In a technical paper quietly released earlier this year, IBM detailed what it calls the IBM Neural Computer, a reconfigurable parallel processing system designed to research and develop emerging AI algorithms and computational neuroscience. This week, the company published a preprint describing the first application demonstrated on the Neural Computer: a deep “neuroevolution” system that combines the hardware implementation of an Atari 2600, image preprocessing, and AI algorithms in an optimized pipeline. The coauthors report results competitive with state-of-the-art techniques, but perhaps more significantly, they claim that the system achieves a record training time of 1.2 million image frames per second.
The Neural Computer represents something of a shot across the bow in the AI computational arms race. According to an analysis recently released by OpenAI, from 2012 to 2018, the amount of compute used in the largest AI training runs grew more than 300,000 times with a 3.5-month doubling time, far exceeding the pace of Moore’s law. On pace with this, supercomputers like Intel’s forthcoming Aurora at the Department of Energy’s Argonne National Laboratory and AMD’s Frontier at Oak Ridge National Laboratory promise in excess of an exaflop (a quintillion floating-point computations per second) of computing performance.
Video games are a well-established platform for AI and machine learning research. They’ve gained currency not only because of their availability and the low cost of running them at scale, but because in certain domains like reinforcement learning, where AI learns optimal behaviors by interacting with the environment in pursuit of rewards, game scores serve as direct rewards. AI algorithms developed within games have shown to be adaptable to more practical uses, like protein folding prediction. And if the results from IBM’s Neural Computer prove to be repeatable, the system could be used to accelerate those AI algorithms’ development.
The Neural Computer
IBM’s Neural Computer consists of 432 nodes (27 nodes across 16 modular cards) based on field-programmable gate arrays (FPGAs) from Xilinx, a longtime strategic collaborator of IBM’s. (FPGAs are integrated circuits designed to be configured after manufacturing.) Each node comprises a Xilinx Zynq system-on-chip — a dual-core ARM A9 processor paired with an FPGA on the same die — along with 1GB of dedicated RAM. The nodes are arranged in a 3D mesh topology, interconnected vertically with electrical connections called through-silicon vias that pass completely through silicon wafers or dies.

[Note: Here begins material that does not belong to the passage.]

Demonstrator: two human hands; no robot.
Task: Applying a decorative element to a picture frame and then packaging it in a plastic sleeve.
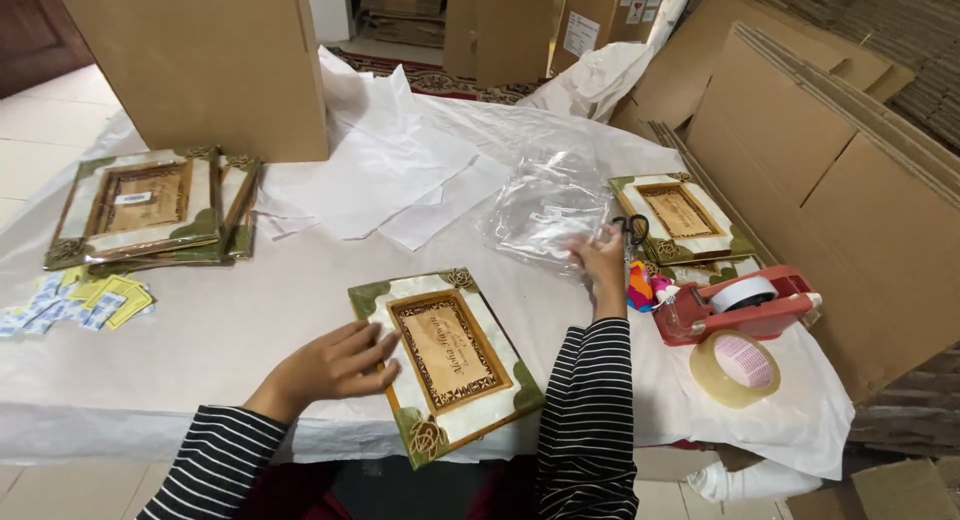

On the networking side, the FPGAs provide access to the physical communication links among cards in order to establish multiple distinct channels of communication. A single card can theoretically support transfer speeds up to 432GB per second, but the Neural Computer’s network interfaces can be adjusted and progressively optimized to best suit a given application.
“The availability of FPGA resources on every node allows application-specific processor offload, a feature that is not available on any parallel machine of this scale that we are aware of,” wrote the coauthors of a paper detailing the Neural Computer’s architecture. “[M]ost of the performance-critical steps [are] offloaded and optimized on the FPGA, with the ARM [processor] … providing auxiliary support.”
Playing Atari games with AI
The researchers used 26 out of 27 nodes per card within the Neural Computer, carrying out experiments on a total of 416 nodes. Two instances of their Atari game-playing application ran on each of the 416 FPGAs, scaling up to 832 instances running in parallel. Each instance extracted frames from a given Atari 2600 game, performed image preprocessing, ran the images through machine learning models, and performed an action within the game.
To obtain the highest performance, the team shied away from emulating the Atari 2600, instead opting to use the FPGAs to implement the console’s functionality at higher frequencies. They tapped a framework from the open source MiSTer project, which aims to recreate consoles and arcade machines using modern hardware, and bumped the Atari 2600’s processor clock to 150 MHz up from 3.58 MHz. This produced roughly 2,514 frames per second compared with the original 60 frames per second.
In the image preprocessing step, IBM’s application converted the frames from color to grayscale, eliminated flickering, rescaled images to a smaller resolution, and stacked the frames into groups of four. It then passed these onto an AI model that reasoned about the game environment and a submodule that selected the action for the next frames by identifying the maximum reward as predicted by the AI model.
Yet another algorithm — a genetic algorithm — ran on an external computer connected to the Neural Computer via a PCIe connection. It evaluated the performance of each instance and identified the top-performing of the bunch, which it selected as “parents” of the next generation of instances.
Over the course of five experiments, IBM researchers ran 59 Atari 2600 games on the Neural Computer. The results imply that the approach wasn’t data-efficient compared with other reinforcement learning techniques — it required 6 billion game frames in total and failed at challenging exploration games like Montezuma’s Revenge and Pitfall. But it managed to outperform a popular baseline — a Deep Q-network, an architecture pioneered by DeepMind — in 30 out of 59 games after 6 minutes of training (200 million training frames) versus the Deep-Q network’s 10 days of training. With 6 billion training frames, it surpassed the Deep Q-network in 36 games while taking 2 orders of magnitude less training time (2 hours and 30 minutes).